Brief —
Print the listing below exactly.

Listed entries —
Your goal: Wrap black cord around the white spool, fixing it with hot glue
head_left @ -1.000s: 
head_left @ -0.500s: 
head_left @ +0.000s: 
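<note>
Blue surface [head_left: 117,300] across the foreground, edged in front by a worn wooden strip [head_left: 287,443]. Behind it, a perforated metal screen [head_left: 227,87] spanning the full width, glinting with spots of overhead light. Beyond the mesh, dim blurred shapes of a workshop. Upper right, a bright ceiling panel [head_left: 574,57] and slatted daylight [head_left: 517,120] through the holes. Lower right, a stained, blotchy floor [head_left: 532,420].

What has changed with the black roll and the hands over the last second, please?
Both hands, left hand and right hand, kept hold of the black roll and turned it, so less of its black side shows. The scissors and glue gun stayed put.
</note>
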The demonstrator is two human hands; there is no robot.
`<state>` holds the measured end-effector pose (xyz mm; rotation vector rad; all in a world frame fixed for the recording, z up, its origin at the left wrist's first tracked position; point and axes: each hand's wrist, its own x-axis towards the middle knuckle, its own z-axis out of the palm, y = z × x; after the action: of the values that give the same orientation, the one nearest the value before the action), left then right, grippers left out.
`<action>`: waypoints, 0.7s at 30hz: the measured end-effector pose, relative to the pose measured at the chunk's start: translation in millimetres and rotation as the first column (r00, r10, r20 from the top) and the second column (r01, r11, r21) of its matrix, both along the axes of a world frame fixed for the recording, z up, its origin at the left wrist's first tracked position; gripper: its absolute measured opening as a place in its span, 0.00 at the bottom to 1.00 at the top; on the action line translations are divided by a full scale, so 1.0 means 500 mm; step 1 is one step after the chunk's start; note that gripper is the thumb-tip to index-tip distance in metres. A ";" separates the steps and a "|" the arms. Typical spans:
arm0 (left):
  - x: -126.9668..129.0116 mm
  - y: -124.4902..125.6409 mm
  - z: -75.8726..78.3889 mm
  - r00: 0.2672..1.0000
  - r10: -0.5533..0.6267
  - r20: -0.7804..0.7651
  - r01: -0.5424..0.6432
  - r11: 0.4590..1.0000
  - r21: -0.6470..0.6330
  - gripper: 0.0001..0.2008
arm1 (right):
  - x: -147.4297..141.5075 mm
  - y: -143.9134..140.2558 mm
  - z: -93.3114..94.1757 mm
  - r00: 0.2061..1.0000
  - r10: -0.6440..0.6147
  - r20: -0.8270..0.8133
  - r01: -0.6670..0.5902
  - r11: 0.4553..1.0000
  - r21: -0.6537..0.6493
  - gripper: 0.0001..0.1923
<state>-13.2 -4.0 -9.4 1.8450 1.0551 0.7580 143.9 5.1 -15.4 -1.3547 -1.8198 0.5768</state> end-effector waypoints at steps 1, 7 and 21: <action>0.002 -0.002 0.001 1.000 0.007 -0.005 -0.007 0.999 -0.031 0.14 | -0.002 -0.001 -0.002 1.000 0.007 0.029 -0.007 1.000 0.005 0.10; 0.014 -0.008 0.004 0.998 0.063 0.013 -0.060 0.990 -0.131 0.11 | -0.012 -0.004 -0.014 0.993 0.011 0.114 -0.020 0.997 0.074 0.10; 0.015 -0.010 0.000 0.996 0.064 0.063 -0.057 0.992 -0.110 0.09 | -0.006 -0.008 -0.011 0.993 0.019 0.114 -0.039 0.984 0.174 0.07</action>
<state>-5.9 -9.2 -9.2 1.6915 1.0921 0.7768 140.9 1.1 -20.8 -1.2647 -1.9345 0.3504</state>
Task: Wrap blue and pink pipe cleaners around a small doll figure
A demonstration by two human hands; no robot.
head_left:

Finished task —
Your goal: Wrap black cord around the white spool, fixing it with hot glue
head_left @ -1.000s: 
head_left @ -0.500s: 
head_left @ +0.000s: 
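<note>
Blue surface [head_left: 117,300] across the foreground, edged in front by a worn wooden strip [head_left: 287,443]. Behind it, a perforated metal screen [head_left: 227,87] spanning the full width, glinting with spots of overhead light. Beyond the mesh, dim blurred shapes of a workshop. Upper right, a bright ceiling panel [head_left: 574,57] and slatted daylight [head_left: 517,120] through the holes. Lower right, a stained, blotchy floor [head_left: 532,420].

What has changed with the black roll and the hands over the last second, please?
Both hands, left hand and right hand, kept hold of the black roll and turned it, so less of its black side shows. The scissors and glue gun stayed put.
</note>
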The demonstrator is two human hands; there is no robot.
`<state>` holds the measured end-effector pose (xyz mm; rotation vector rad; all in a world frame fixed for the recording, z up, its origin at the left wrist's first tracked position; point and axes: each hand's wrist, its own x-axis towards the middle knuckle, its own z-axis out of the palm, y = z × x; after the action: of the values that give the same orientation, the one nearest the value before the action), left then right, grippers left out.
`<action>`: waypoints, 0.7s at 30hz: the measured end-effector pose, relative to the pose measured at the chunk's start: translation in millimetres and rotation as the first column (r00, r10, r20 from the top) and the second column (r01, r11, r21) of its matrix, both along the axes of a world frame fixed for the recording, z up, its origin at the left wrist's first tracked position; gripper: its absolute measured opening as a place in its span, 0.00 at the bottom to 1.00 at the top; on the action line translations are divided by a full scale, so 1.0 means 500 mm; step 1 is one step after the chunk's start; note that gripper is the thumb-tip to index-tip distance in metres. A ";" separates the steps and a "|" the arms. Typical spans:
arm0 (left):
  - x: -126.9668..129.0116 mm
  - y: -124.4902..125.6409 mm
  - z: -75.8726..78.3889 mm
  - r00: 0.2672..1.0000
  - r10: -0.5533..0.6267
  - r20: -0.7804..0.7651
  - r01: -0.5424..0.6432
  - r11: 0.4590..1.0000
  - r21: -0.6470..0.6330
  - gripper: 0.0001..0.2008
arm1 (right):
  - x: -147.4297..141.5075 mm
  - y: -143.9134..140.2558 mm
  - z: -93.3114..94.1757 mm
  - r00: 0.2061..1.0000
  - r10: -0.6440..0.6147
  - r20: -0.8270..0.8133
  - r01: -0.6670..0.5902
  - r11: 0.4553..1.0000
  - r21: -0.6537..0.6493
  - gripper: 0.0001..0.1923
<state>-13.2 -4.0 -9.4 1.8450 1.0551 0.7580 143.9 5.1 -15.4 -1.3547 -1.8198 0.5768</state> end-effector waypoints at steps 1, 7 and 21: <action>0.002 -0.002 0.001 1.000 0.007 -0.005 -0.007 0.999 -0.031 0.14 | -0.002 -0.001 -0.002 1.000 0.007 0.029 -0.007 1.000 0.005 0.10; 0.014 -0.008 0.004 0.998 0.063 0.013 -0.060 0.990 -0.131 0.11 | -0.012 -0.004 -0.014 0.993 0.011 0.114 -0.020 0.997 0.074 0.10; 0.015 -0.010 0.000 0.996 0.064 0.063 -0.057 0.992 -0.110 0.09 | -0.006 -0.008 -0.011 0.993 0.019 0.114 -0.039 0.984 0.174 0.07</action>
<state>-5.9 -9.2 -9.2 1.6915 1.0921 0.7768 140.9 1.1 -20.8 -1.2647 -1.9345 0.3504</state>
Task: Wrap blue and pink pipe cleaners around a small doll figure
A demonstration by two human hands; no robot.
head_left:

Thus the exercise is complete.